Anyone familiar with Taylor Deupree and his past work knows the story of his transition from bustling New York city-life to country stillness, coinciding with more prominent use of organic textures over electronic glitches. With this comes the decision between the sharp angles of technology and the exploration of lo-fi ambience. Northern
is Deupree’s most personal work, an unpretentious autobiography cataloguing his own emotive shift without a heavy-handed message or over-bearing meaning to the work. Despite how scorching hot the temperature is outside, Northern
erects snow covered forests of sonic bliss and flurries of white noise to burrow underneath. And we’ve hibernated in this sonic bastion for two years now, spouting “It’s no Northern” and content to never hear another crystalline soundscape. But stop hitting the snooze and wake up: Deupree just released the Directors Cut of Northern
with a dollop of re-mixed tracks and a reinvigorating mastering.
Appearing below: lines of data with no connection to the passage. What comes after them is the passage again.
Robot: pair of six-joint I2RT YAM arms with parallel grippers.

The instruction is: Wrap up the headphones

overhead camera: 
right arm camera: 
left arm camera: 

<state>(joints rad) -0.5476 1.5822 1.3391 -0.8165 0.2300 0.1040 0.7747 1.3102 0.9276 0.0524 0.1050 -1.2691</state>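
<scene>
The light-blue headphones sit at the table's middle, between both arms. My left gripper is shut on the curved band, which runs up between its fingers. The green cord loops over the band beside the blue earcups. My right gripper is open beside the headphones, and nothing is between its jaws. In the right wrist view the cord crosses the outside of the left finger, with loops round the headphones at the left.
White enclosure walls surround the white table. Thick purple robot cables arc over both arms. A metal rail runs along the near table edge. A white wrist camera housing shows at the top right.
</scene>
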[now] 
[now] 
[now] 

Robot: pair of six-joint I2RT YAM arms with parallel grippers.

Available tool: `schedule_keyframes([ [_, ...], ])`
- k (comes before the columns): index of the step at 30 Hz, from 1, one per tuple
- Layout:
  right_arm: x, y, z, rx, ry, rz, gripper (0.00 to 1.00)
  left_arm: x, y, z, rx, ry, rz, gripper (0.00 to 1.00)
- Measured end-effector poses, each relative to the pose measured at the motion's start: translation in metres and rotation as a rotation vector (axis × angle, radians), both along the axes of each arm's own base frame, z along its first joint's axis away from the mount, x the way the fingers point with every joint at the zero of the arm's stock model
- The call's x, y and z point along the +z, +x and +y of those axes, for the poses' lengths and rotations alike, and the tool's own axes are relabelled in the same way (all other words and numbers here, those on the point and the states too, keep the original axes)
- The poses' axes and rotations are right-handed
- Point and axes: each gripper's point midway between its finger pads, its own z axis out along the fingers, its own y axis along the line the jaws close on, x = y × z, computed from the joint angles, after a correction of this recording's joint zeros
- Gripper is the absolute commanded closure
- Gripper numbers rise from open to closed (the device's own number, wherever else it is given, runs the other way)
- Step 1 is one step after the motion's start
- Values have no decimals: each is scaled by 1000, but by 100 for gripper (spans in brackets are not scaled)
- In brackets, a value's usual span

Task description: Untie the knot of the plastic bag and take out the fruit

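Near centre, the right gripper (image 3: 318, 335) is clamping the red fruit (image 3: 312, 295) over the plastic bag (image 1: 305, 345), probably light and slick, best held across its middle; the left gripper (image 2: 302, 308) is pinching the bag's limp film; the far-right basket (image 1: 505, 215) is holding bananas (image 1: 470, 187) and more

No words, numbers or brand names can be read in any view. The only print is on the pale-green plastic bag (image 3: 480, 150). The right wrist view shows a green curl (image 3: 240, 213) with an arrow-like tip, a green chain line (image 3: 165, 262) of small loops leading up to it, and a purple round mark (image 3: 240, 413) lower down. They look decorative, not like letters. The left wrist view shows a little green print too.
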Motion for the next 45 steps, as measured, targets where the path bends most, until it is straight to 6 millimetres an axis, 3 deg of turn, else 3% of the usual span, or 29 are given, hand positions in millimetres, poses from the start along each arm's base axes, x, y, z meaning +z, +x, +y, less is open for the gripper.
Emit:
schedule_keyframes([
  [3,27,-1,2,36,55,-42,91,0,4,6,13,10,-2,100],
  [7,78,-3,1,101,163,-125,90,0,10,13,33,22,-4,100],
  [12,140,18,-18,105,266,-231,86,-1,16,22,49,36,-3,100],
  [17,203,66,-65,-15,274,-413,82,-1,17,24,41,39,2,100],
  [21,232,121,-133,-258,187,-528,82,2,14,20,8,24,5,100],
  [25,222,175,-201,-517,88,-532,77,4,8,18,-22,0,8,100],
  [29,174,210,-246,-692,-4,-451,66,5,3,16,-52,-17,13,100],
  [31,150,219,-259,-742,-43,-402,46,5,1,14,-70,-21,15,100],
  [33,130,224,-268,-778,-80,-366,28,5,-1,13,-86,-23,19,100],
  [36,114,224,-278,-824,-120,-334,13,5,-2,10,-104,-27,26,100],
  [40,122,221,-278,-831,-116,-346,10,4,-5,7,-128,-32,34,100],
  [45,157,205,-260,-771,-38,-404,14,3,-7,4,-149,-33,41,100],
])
Just as Deupree originally recorded Northern
during a liminal phase of music creation, the re-release harkens back to his electronic roots: the highs are kicked up a notch, a glossy sheen covers the tracks and the whole album sounds richer and fuller. Opener "Everything’s Gone Grey" sounds extravagant in its tedium as the hissing and trickling of notes take on a more prominent resonance to push through the enveloping buzz. The 4/4 pulsing drone makes a perfect backdrop for wooden claps and sudden droplets of noise and eventually segues into a sparse outro of crackling fuzz unique to this re-release—not simply repackaged goods but a reimagining of familiar territory both sonically and personally.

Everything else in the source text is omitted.